Assignment: Please restate each line of the data that follows word for word, skipping any image.

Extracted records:

========

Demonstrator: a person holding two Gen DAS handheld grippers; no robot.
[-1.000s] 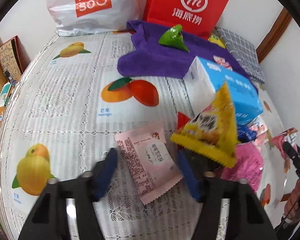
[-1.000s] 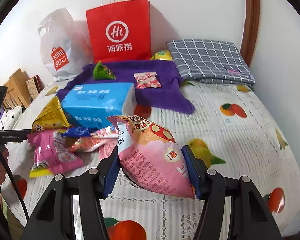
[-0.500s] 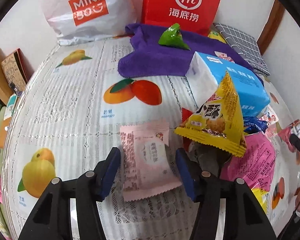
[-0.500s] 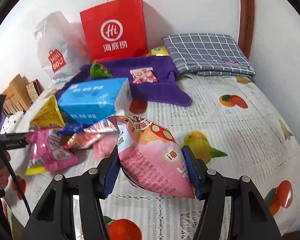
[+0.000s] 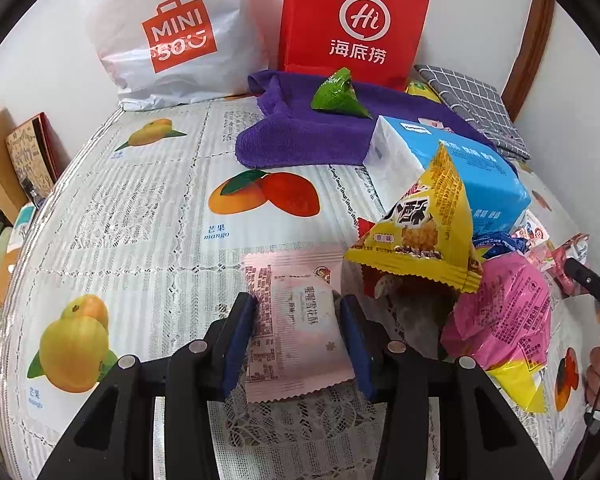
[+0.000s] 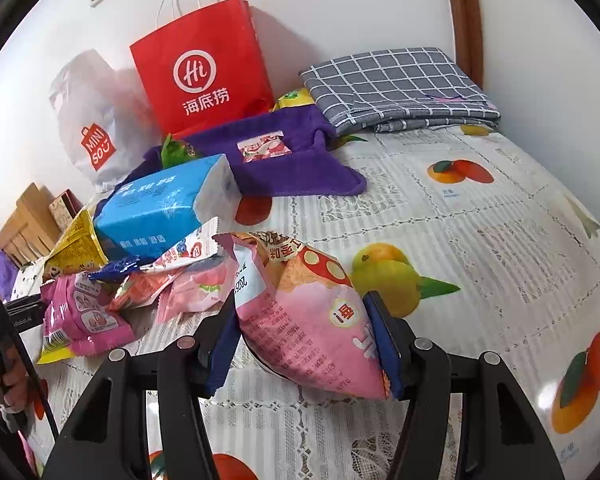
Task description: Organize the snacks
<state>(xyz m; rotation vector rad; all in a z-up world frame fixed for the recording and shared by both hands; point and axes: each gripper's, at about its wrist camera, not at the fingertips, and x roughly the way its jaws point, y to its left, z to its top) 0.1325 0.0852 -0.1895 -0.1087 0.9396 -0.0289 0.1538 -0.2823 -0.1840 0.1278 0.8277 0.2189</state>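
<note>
A: What is seen in the left wrist view, from left to right?

B: A white MINISO bag (image 5: pixel 168 36) is leaned against the wall, with a red Haidilao paper bag (image 5: pixel 354 26) beside it. A green triangular snack (image 5: pixel 338 94) is laid on the purple towel (image 5: pixel 300 136) in front of them. Lower down, a pale pink flat packet (image 5: pixel 296 320) is lain on the fruit-print tablecloth (image 5: pixel 132 208), and the left gripper (image 5: pixel 298 316) is closed in on it, both blue pads touching its side edges. To the right, a yellow triangular snack bag (image 5: pixel 424 228) is propped against a blue tissue pack (image 5: pixel 452 160), with a magenta packet (image 5: pixel 504 316) just beside it.

A: And in the right wrist view?

B: The pile of snacks is shown at the left, in front of the tissue pack (image 6: pixel 164 208). A small pink-and-white packet (image 6: pixel 265 146) is laid on the towel (image 6: pixel 300 168). In the centre, a puffed pink snack bag (image 6: pixel 308 320) is pinched between the pads of the right gripper (image 6: pixel 306 332). A folded grey checked cloth (image 6: pixel 396 84) is placed at the far right.
</note>
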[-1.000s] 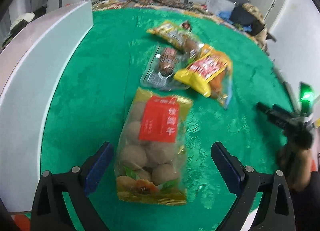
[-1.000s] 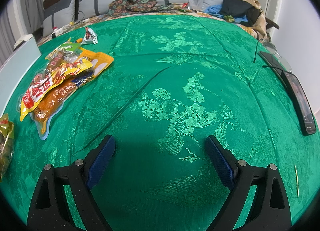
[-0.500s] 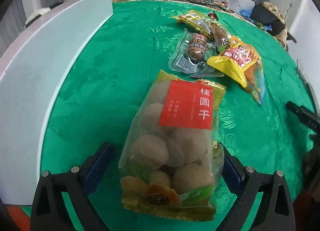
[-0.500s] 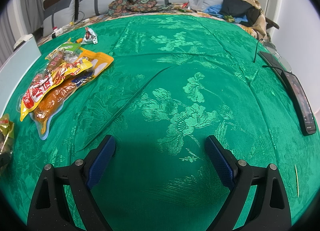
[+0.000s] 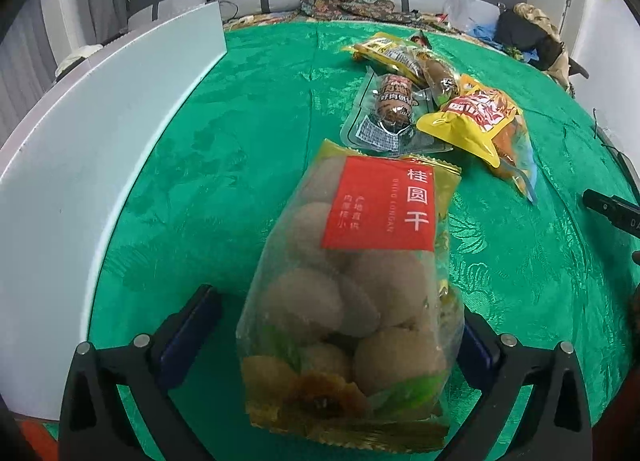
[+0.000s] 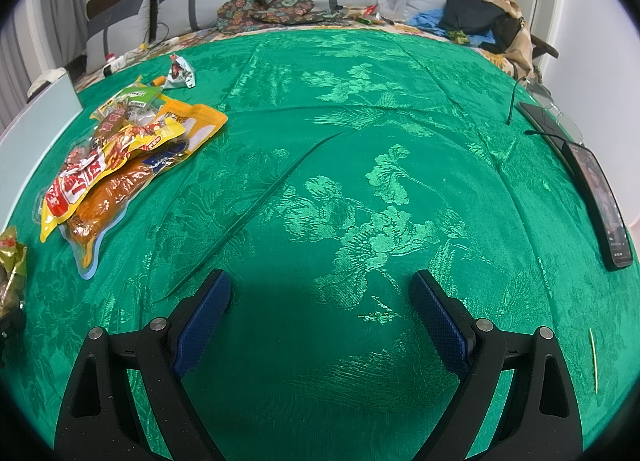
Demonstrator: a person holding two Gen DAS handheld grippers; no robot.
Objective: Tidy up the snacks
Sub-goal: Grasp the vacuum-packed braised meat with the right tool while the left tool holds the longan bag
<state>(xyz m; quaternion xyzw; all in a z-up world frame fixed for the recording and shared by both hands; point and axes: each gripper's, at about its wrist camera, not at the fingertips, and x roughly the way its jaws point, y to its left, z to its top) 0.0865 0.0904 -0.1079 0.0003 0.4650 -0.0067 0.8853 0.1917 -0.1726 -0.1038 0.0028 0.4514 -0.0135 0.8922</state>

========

Result:
Demonstrator: a person holding two Gen DAS handheld grippers; no robot.
[-1.000s] 
[-1.000s] 
[-0.500s] 
[-0.500s] 
[+0.000s] 
[+0.000s] 
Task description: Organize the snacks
<state>(xyz m; rotation vector rad; all in a z-up world frame fixed for the recording and shared by both hands; point and axes: each gripper's, at about its wrist camera, not at the fingertips, and x roughly the way its jaws point, y to its left, z to its top) 0.1325 0.0852 -0.1895 -0.1087 0.9396 -0.0289 0.1538 -0.2823 -0.1840 0.1278 0.8277 0.2189</state>
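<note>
A: What is seen in the left wrist view, from left to right?

B: A white MINISO bag (image 5: pixel 168 36) is leaned against the wall, with a red Haidilao paper bag (image 5: pixel 354 26) beside it. A green triangular snack (image 5: pixel 338 94) is laid on the purple towel (image 5: pixel 300 136) in front of them. Lower down, a pale pink flat packet (image 5: pixel 296 320) is lain on the fruit-print tablecloth (image 5: pixel 132 208), and the left gripper (image 5: pixel 298 316) is closed in on it, both blue pads touching its side edges. To the right, a yellow triangular snack bag (image 5: pixel 424 228) is propped against a blue tissue pack (image 5: pixel 452 160), with a magenta packet (image 5: pixel 504 316) just beside it.

A: And in the right wrist view?

B: The pile of snacks is shown at the left, in front of the tissue pack (image 6: pixel 164 208). A small pink-and-white packet (image 6: pixel 265 146) is laid on the towel (image 6: pixel 300 168). In the centre, a puffed pink snack bag (image 6: pixel 308 320) is pinched between the pads of the right gripper (image 6: pixel 306 332). A folded grey checked cloth (image 6: pixel 396 84) is placed at the far right.
</note>
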[-1.000s] 
[-1.000s] 
[-0.500s] 
[-0.500s] 
[+0.000s] 
[+0.000s] 
Demonstrator: a person holding two Gen DAS handheld grippers; no robot.
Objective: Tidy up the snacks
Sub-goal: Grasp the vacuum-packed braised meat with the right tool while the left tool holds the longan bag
<state>(xyz m; quaternion xyzw; all in a z-up world frame fixed for the recording and shared by both hands; point and axes: each gripper's, at about its wrist camera, not at the fingertips, and x roughly the way its jaws point, y to its left, z to its top) 0.0865 0.0904 -0.1079 0.0003 0.4650 -0.0067 0.8853 0.1917 -0.1726 -0.1038 0.0028 0.4514 -0.0135 0.8922</state>

The reply is now complete.